The HP keynote featured an aviation theme, during which Linux development was compared to the history of aviation. This presentation was generally an up-with-Linux affair. As one can expect whenever high-level executives give presentations, selected partners appeared on stage bearing witness to their successes with both HP and Linux.

The exhibition hall here at LinuxWorld has two discrete sides, one dominated by the big name players and the other populated by distribution and project communities bordering businesses--some of them well known--that invested in individual booths. After a morning spent listening to suits, I spent the afternoon working this side of the exhibition hall. It is a pleasure to report that the general buzz on this side of the exhibition hall is positive. It also is encouraging that so many of the business booths here are a mix of first-time exhibitors and new businesses.

After formal press conferences and a keynote about the macro movements among competitors and partners that shape high-level corporate uptake of Linux, it was most refreshing speaking with this particular set of people in the afternoon--the communities, individuals and businesses that perform at the micro level, if you will. This is where the individual good idea is marketed. Although I do not elaborate upon individual products in this report, these exhibitors make it easy to see how and why Linux is so good for businesses of all shapes and sizes.

Among the distributions present and accounted for are Debian, Gentoo, Mepis and CentOS. There even are Fedora Core 3 DVDs to be had. Absent are representatives from the well-known Slackware and Mandrake.

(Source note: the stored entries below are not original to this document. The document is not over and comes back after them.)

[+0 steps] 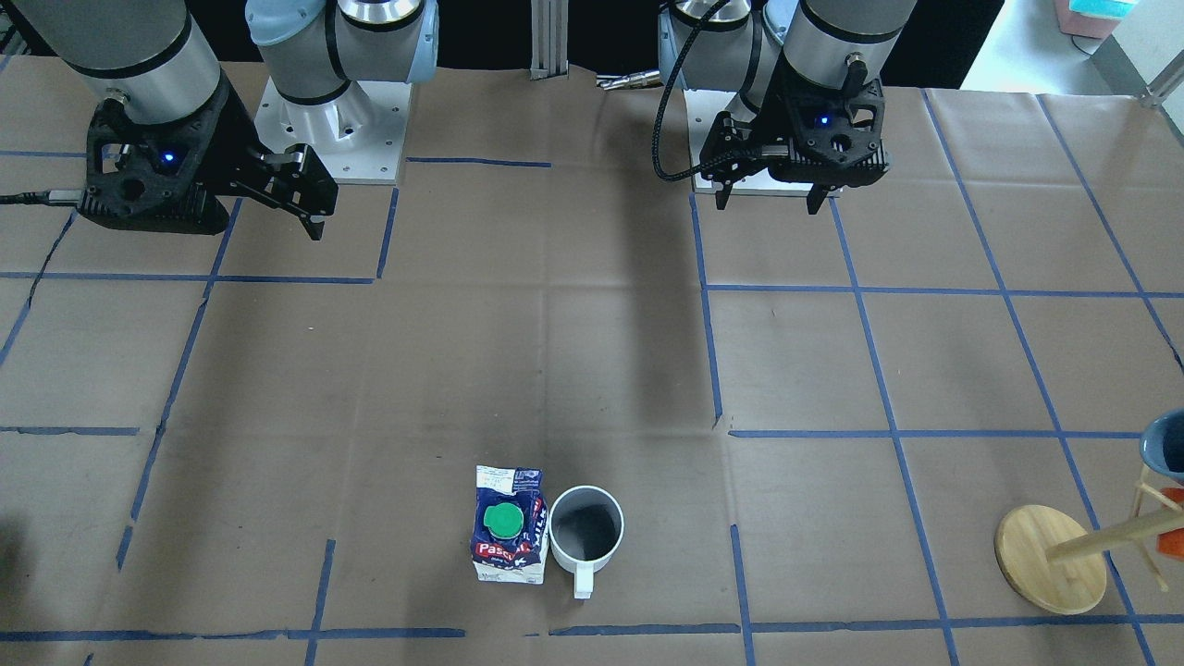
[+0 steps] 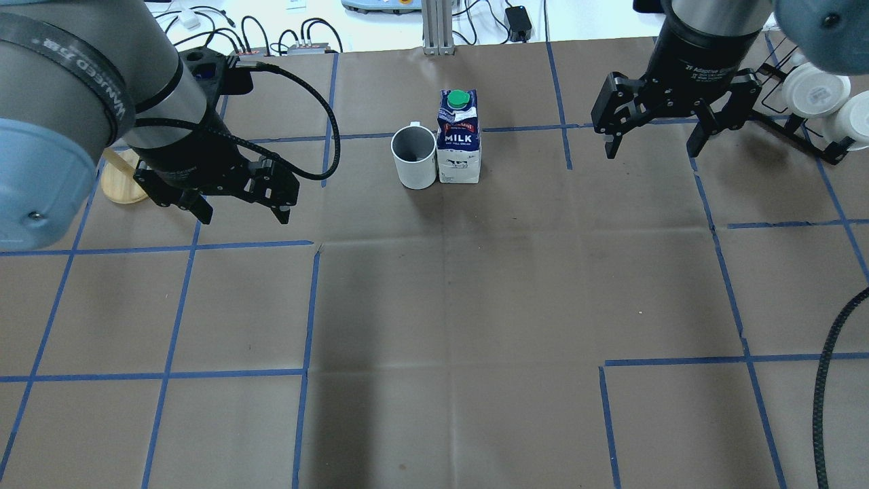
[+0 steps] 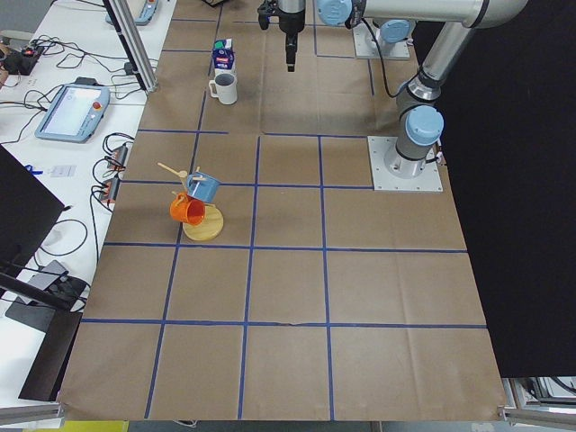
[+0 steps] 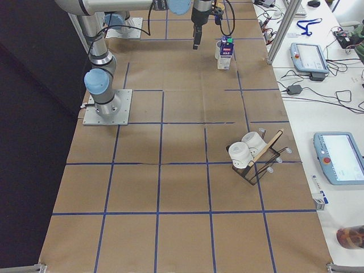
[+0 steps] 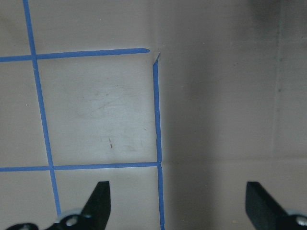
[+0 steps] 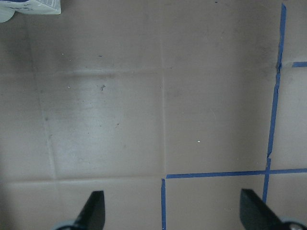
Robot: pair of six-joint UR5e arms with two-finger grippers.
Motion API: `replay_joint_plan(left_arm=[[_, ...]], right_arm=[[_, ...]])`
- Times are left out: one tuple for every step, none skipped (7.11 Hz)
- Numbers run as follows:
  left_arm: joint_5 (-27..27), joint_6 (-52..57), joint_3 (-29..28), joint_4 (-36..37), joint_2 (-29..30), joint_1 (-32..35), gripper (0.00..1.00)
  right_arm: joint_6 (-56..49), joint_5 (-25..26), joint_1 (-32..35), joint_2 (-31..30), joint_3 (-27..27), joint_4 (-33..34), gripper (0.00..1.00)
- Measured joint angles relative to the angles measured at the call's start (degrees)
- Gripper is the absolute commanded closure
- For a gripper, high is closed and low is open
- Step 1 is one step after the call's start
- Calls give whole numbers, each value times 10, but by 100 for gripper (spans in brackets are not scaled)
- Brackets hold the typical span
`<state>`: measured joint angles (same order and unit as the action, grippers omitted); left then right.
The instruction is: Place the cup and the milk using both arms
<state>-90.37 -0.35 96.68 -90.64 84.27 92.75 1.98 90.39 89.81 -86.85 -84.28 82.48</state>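
White ceramic cup [image 2: 414,157] stands upright just beside the blue-and-white milk carton [image 2: 459,138], at the far middle of the brown worktop [image 2: 475,305]. The left tool [image 2: 244,216] and the right tool [image 2: 652,151] hang well apart from both, jaws spread, empty.

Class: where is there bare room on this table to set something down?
Bare: the broad paper on the robot's side of the cup and milk, between the left gripper and right gripper. Crowded: around that pair, and at the table ends by the mug tree and cup rack.
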Motion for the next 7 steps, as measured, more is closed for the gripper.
replay_joint_plan(left_arm=[[0, 0, 0, 0, 0, 0, 0], [0, 0, 0, 0, 0, 0, 0], [0, 0, 0, 0, 0, 0, 0], [-1, 0, 0, -1, 0, 0, 0], [-1, 0, 1, -1, 0, 0, 0], [-1, 0, 1, -1, 0, 0, 0], [-1, 0, 1, -1, 0, 0, 0]], right_arm=[[1, 2, 1, 1, -2, 12, 0], [1, 3, 1, 3, -5, 18, 0], [1, 3, 1, 5, -8, 21, 0], [1, 2, 1, 6, -10, 22, 0], [1, 0, 1, 7, -10, 22, 0], [1, -1, 1, 7, -10, 21, 0], [0, -2, 1, 7, -11, 21, 0]])
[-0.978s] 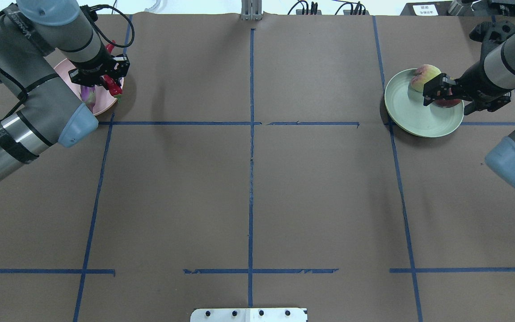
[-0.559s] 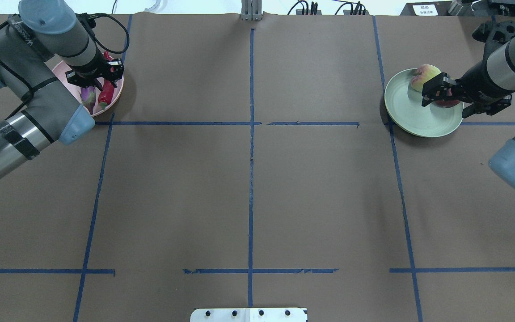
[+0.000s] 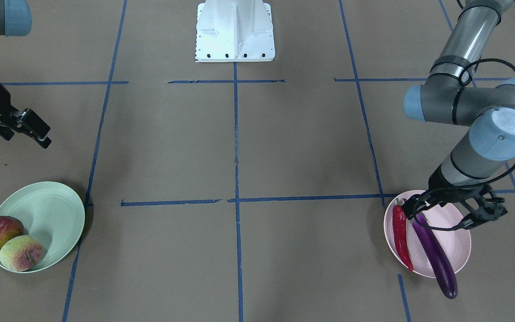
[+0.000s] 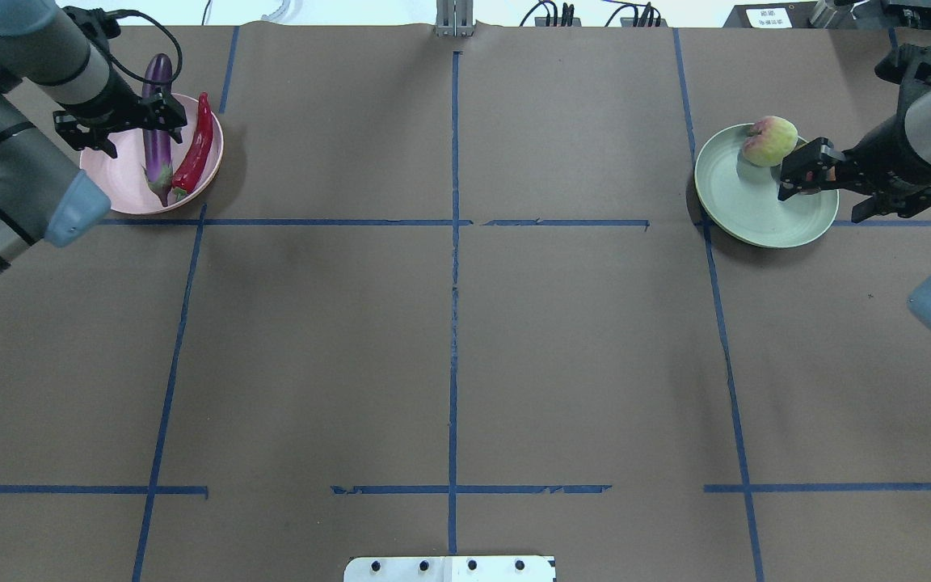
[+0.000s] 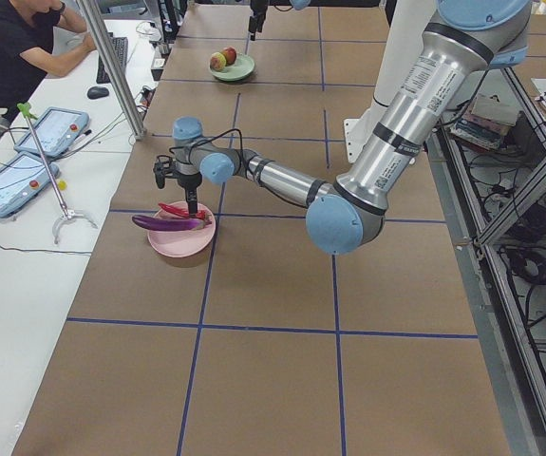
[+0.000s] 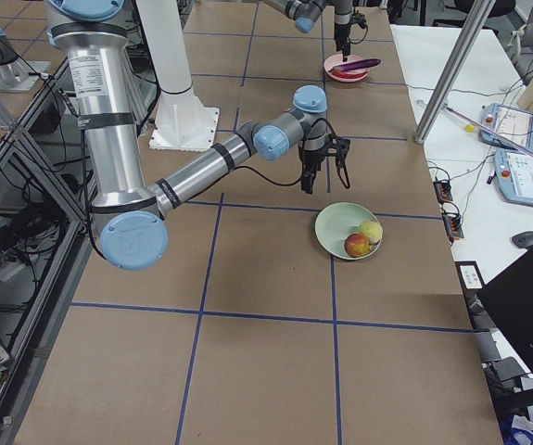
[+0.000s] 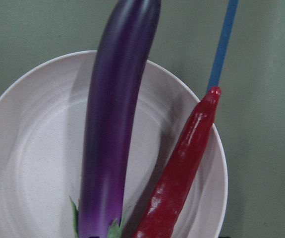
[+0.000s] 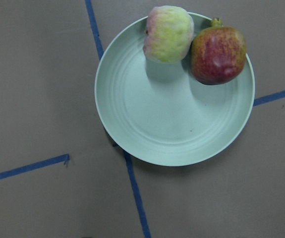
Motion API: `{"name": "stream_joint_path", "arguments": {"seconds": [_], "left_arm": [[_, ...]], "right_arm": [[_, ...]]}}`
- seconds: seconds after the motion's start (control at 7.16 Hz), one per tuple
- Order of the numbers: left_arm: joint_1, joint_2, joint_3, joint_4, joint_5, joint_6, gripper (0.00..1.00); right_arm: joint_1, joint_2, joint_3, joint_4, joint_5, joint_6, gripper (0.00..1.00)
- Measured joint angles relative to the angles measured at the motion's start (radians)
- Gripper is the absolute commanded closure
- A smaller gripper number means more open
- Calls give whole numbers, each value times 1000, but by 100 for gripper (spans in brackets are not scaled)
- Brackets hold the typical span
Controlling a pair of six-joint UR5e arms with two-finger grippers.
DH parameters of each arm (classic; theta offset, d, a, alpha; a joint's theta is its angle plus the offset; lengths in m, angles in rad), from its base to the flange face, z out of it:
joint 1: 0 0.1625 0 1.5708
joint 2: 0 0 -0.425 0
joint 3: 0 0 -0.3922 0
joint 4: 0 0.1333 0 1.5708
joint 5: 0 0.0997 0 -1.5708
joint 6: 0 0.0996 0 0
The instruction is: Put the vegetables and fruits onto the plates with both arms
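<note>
Starting with the front-facing view, the left gripper (image 3: 438, 214) is seen spread wide and empty, hung low over the robot-side edge of the pink plate (image 3: 456, 235). The eggplant (image 3: 434, 250) and the chili pepper (image 3: 401, 237) are laid side by side on that plate, and the eggplant's rounded end is carried past the rim over the table (image 3: 284, 134). The right gripper (image 3: 43, 134) is held spread and empty, well apart from the mint plate (image 3: 47, 210), on which the pomegranate (image 3: 0, 228) and the peach (image 3: 20, 252) are set touching at the outer rim

From overhead, the left gripper (image 4: 136, 133) is shown above the pink plate (image 4: 114, 182), its fingers parted to either side of the eggplant (image 4: 157, 121) without contact being visible. The right gripper (image 4: 819, 198) is seen over the mint plate (image 4: 744, 206); the pomegranate is mostly hidden by it, while the peach (image 4: 771, 139) is left in plain sight

In the exterior left view the near arm's claw (image 5: 192, 204) is pointed down at the pink plate (image 5: 182, 245). In the exterior right view the near arm's claw (image 6: 326, 176) is raised beside the mint plate (image 6: 333, 227), on the robot's side of it

By the left wrist camera the eggplant (image 7: 115, 124) and chili pepper (image 7: 182, 173) are framed close on the pink plate (image 7: 38, 163). By the right wrist camera the peach (image 8: 168, 33) and pomegranate (image 8: 218, 54) are shown pressed together at the mint plate's (image 8: 162, 119) far rim
</note>
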Motion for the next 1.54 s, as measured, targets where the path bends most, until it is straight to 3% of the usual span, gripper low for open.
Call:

An informal poll of various attendees I chatted up indicated a positive buzz about the event, which is encouraging for the future of this event in Boston. The Hynes Convention Center itself is an architectural juxtaposition to the glass encased Javitz Center in New York, and as of Day One it has served IDG World Expo quite well as its new host site for LinuxWorld Expo.

The most fun to be had on Day One occurred at the conclusion of the day, as the Geeks and Nerds competed in the Golden Penguin bowl. Jeremy Allison jovially hosted the event, which drew a much smaller crowd than it deserved.